Luego de haber disfrutado de su periodo vacacional, un profesor de educación física se dirigió al rector con rostro de preocupación: “Señor rector, ¡se nos decoloró la pintura de la cancha!”. Aludía a una significativa intervención en la institución educativa que había dejado los escenarios deportivos en óptimas condiciones.
El rector, con igual asombro, se dirigió a estos escenarios, corroboró la preocupación del profe e inspeccionó las áreas afectadas. Para su tranquilidad, encontró que solo eran concentraciones de polvo acumulado en algunas áreas por la intemperie durante el periodo vacacional. Dio instrucciones a uno de sus empleados para ensayar diferentes productos que permitieran recuperar el estado original de la pintura de los escenarios deportivos. Estos ensayos se repitieron varios días sin dar con el producto para tal fin.
Uno de aquellos días, a primera hora de la mañana el rector observó con sorpresa que el patio deportivo había recuperado su color y vestía de nuevo su policromía. Llamó a su empleado para preguntarle por el producto que le permitió el resultado esperado y cuál fue su sorpresa cuando el funcionario le contestó: “No, señor rector, aún estoy ensayando otro producto que me recomendaron, porque los cuatro que hemos probado no han funcionado”.
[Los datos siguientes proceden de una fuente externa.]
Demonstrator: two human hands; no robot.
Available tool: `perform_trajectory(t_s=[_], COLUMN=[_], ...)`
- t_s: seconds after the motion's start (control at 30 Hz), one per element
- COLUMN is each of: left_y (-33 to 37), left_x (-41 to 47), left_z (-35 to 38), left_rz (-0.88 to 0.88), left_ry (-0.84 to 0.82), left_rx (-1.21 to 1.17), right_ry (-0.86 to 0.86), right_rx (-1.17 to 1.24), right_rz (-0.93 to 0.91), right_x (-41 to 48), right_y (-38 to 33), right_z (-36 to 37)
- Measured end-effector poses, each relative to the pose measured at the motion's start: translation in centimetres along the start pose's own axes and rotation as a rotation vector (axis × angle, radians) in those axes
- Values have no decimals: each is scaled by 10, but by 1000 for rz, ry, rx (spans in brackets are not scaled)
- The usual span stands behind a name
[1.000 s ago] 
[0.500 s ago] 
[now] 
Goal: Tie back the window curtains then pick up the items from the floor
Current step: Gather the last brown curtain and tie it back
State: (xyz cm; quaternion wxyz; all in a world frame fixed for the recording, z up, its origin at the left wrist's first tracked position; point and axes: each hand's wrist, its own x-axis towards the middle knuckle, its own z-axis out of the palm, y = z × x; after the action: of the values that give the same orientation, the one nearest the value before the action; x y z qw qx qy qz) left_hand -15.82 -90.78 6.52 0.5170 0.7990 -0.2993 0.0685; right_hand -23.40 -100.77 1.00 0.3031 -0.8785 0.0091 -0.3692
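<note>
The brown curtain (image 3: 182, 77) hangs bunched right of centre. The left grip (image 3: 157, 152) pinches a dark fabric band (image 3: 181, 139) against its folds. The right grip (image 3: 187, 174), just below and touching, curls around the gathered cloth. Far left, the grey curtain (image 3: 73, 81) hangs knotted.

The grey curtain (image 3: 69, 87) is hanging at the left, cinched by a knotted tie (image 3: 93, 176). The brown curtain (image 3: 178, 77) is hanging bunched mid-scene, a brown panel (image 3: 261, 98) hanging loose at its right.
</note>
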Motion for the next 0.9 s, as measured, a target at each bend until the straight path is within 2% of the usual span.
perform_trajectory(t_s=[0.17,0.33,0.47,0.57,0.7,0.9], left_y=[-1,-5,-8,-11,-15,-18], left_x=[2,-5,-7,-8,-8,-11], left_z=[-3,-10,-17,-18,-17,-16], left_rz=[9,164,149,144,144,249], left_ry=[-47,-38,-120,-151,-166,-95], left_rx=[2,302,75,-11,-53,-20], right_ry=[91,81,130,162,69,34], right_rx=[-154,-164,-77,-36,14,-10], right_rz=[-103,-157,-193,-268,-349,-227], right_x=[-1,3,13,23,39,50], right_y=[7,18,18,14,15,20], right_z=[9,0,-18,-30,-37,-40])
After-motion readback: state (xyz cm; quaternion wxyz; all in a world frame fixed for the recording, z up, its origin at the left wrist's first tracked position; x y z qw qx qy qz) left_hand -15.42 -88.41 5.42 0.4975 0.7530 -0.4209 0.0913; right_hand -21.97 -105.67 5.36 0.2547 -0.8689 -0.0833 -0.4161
El rector no salió de su asombro, se sustrajo por un momento de la rutina de sus labores y se dedicó a escuchar la escuela. “Han sido los niños —pensó—. Ellos se han llevado el polvo en sus tenis y le han devuelto el color al patio. Ellos han sido los mejores restauradores”.
En esta anécdota real no hay nada esotérico ni extraordinario. Es normal que un piso sin uso y plagado de polvo como consecuencia de su larga inhabitabilidad reaccione de esta manera al ser habitado y traficado con una relativa intensidad.
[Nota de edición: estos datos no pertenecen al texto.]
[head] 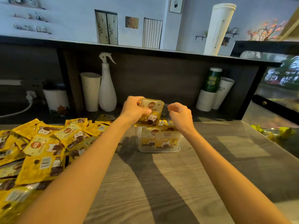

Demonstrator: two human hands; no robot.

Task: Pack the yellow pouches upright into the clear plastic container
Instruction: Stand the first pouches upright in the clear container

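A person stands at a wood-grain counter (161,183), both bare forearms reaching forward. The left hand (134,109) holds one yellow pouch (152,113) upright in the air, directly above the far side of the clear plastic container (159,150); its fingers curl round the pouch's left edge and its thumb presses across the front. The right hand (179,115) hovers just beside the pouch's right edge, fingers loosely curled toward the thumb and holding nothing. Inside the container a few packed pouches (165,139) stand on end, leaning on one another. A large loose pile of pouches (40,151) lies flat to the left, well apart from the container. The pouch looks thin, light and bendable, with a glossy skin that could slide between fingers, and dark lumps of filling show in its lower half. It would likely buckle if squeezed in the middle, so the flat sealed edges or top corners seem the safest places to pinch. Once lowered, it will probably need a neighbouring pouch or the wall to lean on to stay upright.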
Quiero aprovechar esta experiencia para sacar dos lecciones. En primer lugar, hay que alimentar la cultura y la bella costumbre de escuchar la escuela. Ella siempre nos habla a través de sus profes, de sus estudiantes, de sus empleados y de sus padres de familia. La escuela tiene un lenguaje propio: el de los símbolos, las anécdotas, la casuística. Todas las escuelas han hablado siempre. Pero sucede que casi nunca la escuchamos, y en muchas ocasiones no leemos ni interpretamos sus signos. A pesar de esto, es muy satisfactorio y productivo atender este lenguaje, sencillamente porque en él encontramos buena parte de la ruta que nos demarca la naturaleza de la escuela.
En segundo lugar, la lección implica precisamente la anécdota narrada. La esencia de la escuela son los niños. Ellos son la energía, el paisaje, la música, el movimiento; los niños son el color de la escuela. Sin niños no hay escuela, y sin escuela no hay maestros. Esto lo he dicho en varias oportunidades y hoy lo ratifico con esta experiencia que les comparto.
Sé que es sencilla y humilde, pero está cargada de sentido. Espero que sea recibida de buena manera, porque más allá de lo meramente anecdótico, cuando yo como maestro entiendo la profundidad de esta lección, mis estudiantes recobran toda su importancia. Pasan a ser mucho más que solo discípulos y se convierten en la esencia misma de mi vocación. Cuando esto acontece, nada de ellos me es indiferente y todo lo que les sucede me compromete. En últimas, en su vida se refleja el alcance de mis lecciones.